Côté environnement, le topinambour présente un bilan carbone bien inférieur à celui de l’avocat. Selon une étude de l’INRAE publiée en 2025, la culture d’un kilogramme de topinambours émet en moyenne 0,3 kg de CO₂, contre 2,5 kg pour un kilogramme d’avocats. « Ce tubercule a l’avantage de pousser dans des climats tempérés, sans nécessiter d’irrigation intensive ni de serres chauffées », a expliqué Ortega. Ces arguments séduisent de plus en plus de consommateurs soucieux de réduire leur empreinte écologique.

Des recettes simples pour remplacer l’avocat au quotidien

Top Santé détaille plusieurs façons d’utiliser le topinambour en cuisine, sans sacrifier le plaisir. En purée, il se marie parfaitement avec des herbes fraîches et un filet d’huile d’olive, offrant une texture onctueuse proche de celle de l’avocat. Les amateurs de bowls peuvent l’incorporer cru, râpé en fines lamelles, pour ajouter du croquant à leurs préparations. « On peut même le griller à la poêle comme des chips, pour un apéro sain et croustillant », suggère une recette proposée par le magazine.

Autre avantage : le topinambour se conserve plusieurs semaines dans un endroit frais et sec, contrairement à l’avocat qui mûrit rapidement. « C’est un produit de saison longue, disponible toute l’année dans la plupart des circuits de distribution », précise Top Santé. Les grandes surfaces françaises ont d’ailleurs vu leurs ventes de topinambours augmenter de 22 % au premier trimestre 2026, selon les chiffres de l’interprofession des fruits et légumes frais (Interfel).

Un engouement qui dépasse les frontières françaises

Le phénomène ne se limite pas à l’Hexagone. Aux États-Unis, où l’avocat est un pilier des régimes healthy, des chefs new-yorkais ont commencé à intégrer le topinambour dans leurs menus. « Nous l’utilisons comme substitut dans nos tacos végétariens, et la réaction des clients est très positive », a confié le chef Marco Valdez au magazine Bon Appétit en mars 2026. En Allemagne, où la culture du topinambour est historique, les supermarchés Bio Company ont lancé une gamme de produits à base de ce tubercule, comme des « chips de topinambour » ou des soupes prêtes à consommer.
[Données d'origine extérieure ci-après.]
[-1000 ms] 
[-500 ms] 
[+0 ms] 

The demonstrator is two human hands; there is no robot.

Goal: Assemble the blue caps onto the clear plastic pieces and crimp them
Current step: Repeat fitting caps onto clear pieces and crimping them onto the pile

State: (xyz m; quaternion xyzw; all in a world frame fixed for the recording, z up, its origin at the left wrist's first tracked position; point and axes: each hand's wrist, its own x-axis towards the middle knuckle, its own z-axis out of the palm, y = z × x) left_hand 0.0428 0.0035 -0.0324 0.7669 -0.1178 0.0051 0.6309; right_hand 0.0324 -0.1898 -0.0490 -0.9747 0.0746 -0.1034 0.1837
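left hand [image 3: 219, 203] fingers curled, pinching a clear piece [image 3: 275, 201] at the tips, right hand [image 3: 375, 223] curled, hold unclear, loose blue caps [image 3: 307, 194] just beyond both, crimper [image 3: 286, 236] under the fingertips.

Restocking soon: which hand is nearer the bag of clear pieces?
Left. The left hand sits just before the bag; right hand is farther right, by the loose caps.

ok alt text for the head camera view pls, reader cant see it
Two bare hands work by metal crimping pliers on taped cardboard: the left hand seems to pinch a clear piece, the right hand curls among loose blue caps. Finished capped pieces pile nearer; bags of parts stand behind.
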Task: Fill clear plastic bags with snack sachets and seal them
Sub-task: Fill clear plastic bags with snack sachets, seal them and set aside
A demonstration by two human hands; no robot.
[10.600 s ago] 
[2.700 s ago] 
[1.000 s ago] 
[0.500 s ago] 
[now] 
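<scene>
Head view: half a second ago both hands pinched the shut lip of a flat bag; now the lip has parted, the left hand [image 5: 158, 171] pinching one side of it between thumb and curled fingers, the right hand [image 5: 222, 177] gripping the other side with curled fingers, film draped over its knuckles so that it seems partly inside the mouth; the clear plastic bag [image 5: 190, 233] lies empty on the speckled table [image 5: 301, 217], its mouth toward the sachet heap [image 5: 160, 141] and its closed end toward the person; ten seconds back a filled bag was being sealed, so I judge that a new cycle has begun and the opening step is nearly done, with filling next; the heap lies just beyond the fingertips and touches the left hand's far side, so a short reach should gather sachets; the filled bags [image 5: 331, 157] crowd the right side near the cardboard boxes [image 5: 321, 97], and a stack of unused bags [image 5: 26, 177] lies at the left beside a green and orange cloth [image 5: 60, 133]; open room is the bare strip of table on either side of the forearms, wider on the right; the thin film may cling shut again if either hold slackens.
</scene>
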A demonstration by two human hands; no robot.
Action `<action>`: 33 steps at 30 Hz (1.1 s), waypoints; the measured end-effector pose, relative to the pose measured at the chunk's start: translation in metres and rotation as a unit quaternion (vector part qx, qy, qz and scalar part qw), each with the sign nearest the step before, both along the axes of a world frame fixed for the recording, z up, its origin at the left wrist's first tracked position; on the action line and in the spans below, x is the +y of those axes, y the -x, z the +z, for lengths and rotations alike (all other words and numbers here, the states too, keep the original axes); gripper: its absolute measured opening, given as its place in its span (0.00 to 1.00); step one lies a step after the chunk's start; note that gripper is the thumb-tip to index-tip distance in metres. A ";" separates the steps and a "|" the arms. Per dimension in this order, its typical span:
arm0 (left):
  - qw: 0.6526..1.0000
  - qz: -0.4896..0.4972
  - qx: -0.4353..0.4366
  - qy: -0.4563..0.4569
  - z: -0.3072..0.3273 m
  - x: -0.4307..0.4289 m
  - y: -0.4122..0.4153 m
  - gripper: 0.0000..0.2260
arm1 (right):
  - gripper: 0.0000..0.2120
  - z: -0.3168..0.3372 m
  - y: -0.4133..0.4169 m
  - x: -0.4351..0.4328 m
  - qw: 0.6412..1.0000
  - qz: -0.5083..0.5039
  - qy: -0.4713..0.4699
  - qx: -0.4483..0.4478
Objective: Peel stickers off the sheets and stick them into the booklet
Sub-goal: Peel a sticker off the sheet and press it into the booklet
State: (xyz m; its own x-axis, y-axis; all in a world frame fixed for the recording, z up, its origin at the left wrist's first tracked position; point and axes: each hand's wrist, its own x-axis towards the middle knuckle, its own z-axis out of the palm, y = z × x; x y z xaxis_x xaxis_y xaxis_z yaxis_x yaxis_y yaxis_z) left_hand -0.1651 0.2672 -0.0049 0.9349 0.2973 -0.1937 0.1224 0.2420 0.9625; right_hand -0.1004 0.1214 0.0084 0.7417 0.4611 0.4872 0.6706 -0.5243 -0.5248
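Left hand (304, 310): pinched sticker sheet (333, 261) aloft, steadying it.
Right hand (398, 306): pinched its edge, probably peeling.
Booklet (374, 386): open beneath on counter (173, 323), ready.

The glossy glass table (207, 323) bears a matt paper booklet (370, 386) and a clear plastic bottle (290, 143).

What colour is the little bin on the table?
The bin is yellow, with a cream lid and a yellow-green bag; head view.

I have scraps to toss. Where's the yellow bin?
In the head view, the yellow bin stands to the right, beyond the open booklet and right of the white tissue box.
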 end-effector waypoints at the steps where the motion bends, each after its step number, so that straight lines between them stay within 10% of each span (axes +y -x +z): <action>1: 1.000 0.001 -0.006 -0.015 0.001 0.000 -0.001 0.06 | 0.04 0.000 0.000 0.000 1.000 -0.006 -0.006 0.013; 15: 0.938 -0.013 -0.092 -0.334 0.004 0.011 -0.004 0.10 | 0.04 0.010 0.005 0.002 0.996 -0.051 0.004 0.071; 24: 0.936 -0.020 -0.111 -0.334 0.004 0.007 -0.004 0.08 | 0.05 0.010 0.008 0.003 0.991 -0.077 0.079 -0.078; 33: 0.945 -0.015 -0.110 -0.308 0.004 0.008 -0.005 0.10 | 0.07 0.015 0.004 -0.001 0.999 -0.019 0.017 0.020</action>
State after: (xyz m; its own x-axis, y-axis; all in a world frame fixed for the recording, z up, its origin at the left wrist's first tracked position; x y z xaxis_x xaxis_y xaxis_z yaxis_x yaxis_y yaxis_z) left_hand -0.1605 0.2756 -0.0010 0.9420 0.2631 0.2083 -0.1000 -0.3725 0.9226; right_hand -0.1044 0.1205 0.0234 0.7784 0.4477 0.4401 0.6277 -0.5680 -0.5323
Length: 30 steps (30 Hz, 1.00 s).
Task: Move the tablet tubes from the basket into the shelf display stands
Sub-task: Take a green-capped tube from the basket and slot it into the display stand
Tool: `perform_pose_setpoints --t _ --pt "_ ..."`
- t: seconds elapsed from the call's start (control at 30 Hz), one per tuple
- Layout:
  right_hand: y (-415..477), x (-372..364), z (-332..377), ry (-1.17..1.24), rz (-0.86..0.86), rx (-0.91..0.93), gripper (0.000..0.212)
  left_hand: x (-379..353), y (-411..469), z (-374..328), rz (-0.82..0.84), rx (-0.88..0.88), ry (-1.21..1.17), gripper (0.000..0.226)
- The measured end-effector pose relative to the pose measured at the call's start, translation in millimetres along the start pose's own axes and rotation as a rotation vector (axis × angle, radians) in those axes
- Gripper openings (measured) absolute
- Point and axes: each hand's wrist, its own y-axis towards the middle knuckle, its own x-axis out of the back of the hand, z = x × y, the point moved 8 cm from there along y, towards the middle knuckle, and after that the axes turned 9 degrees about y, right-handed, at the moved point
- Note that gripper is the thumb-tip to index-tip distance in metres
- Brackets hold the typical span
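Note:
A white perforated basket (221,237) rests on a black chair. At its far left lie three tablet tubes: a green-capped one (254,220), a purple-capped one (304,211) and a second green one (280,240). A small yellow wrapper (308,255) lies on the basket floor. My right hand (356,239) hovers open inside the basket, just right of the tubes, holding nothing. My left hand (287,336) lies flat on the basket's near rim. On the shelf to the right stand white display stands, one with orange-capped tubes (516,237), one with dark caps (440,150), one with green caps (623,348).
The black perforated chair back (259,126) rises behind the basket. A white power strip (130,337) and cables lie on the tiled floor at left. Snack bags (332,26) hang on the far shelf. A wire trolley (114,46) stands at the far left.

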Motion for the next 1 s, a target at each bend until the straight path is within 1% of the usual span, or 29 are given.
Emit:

En France, les réseaux sociaux amplifient cette tendance. Le hashtag #TopinambourChallenge cumule déjà plus de 50 000 publications sur Instagram, où les utilisateurs partagent leurs recettes et astuces. « On voit émerger une véritable communauté autour de ce légume oublié, qui redéfinit les codes de la cuisine durable », observe Top Santé. Les influenceurs culinaires, comme Clara Dupont (plus de 200 000 abonnés), ont largement contribué à populariser le topinambour auprès des jeunes générations.

Et maintenant ?

Pour 2026, les professionnels du secteur s’attendent à une augmentation continue des ventes de topinambour, portée par la demande en produits locaux et durables. Les agriculteurs français, notamment en Bretagne et dans le Centre-Val de Loire, ont annoncé des extensions de surfaces cultivées pour répondre à cette nouvelle dynamique. Une étude de marché menée par Kantar en avril 2026 estime que le topinambour pourrait représenter 5 % des ventes de légumes racines d’ici fin 2027, contre 2 % en 2025.

Reste à voir si les industriels de l’agroalimentaire sauront capitaliser sur cette tendance en développant des produits transformés à base de topinambour, comme des guacamoles végétales ou des dips prêts à l’emploi. Une chose est sûre : ce tubercule a toutes les cartes en main pour s’imposer durablement dans les assiettes.

Pour le choisir, privilégiez les tubercules fermes, sans taches ni gerçures. Évitez ceux qui présentent des signes de flétrissement. Côté conservation, gardez-les dans un sac en papier perforé au réfrigérateur, où ils se garderont environ deux semaines. Pour une conservation plus longue, vous pouvez les blanchir et les congeler.